About 25%-30% of the calories in each gram of protein are burned in digestion, compared to only 6%-8% of the calories in carbs. Do the math: You save 41 calories every time you substitute 50 grams of protein for an equal amount of carbs.

Read labels.
Avoid foods with "high-fructose corn syrup" in the ingredients list. Since 1971, consumption of this sugar substitute—which is used to sweeten soda, commercial baked goods, and even condiments—has increased more than 350% in the U.S., paralleling the rise in obesity.

Get off your ass.
Do every exercise standing instead of sitting. "You'll expend up to 30% more calories," says Joe Stankowski, C.P.T. The solution for the bench press?
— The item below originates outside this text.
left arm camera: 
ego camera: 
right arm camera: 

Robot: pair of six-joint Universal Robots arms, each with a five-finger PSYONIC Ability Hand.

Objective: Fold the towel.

Dips.

Mix up your movements.
When you lift, perform supersets in which you alternate between sets of lower body exercises  and upper body exercises. That way, your lower body rests while your upper body is working. "This allows you to work your muscles maximally with very little downtime between sets for a faster, more effective workout," says Craig Ballantyne, C.S.C.S.

Exercise blind.
When you're using the elliptical trainer, try letting go of the handles and closing your eyes. (Be careful!) Without the visual feedback, your core muscles will have to work harder to keep you balanced, burning more calories.

Embrace yardwork.
View any type of physical activity—even those you try to avoid, such as mowing the lawn—as a chance to burn fat and condition your body. (Just make sure you use a push mower.)

Snack on dill pickles.
They have one calorie per slice.

Take larger steps.
When using the stair climber, skip one out of every five steps. Then take one large step to get back to your normal walking pattern. This step recruits additional muscle, upping fat loss, says Cameron McGarr, C.S.C.S.

Rent motivation.
Once a week, watch a movie that inspires you to exercise. Examples: Rocky (for the gym), American Flyers (for cycling), Hoosiers (for team sports), and Chariots of Fire and Without Limits (both for running).

Break a record.
Challenge yourself to run farther in the same amount of time—even if it's just one-tenth of a mile—every single workout. This ensures you're always burning more calories from one workout to the next.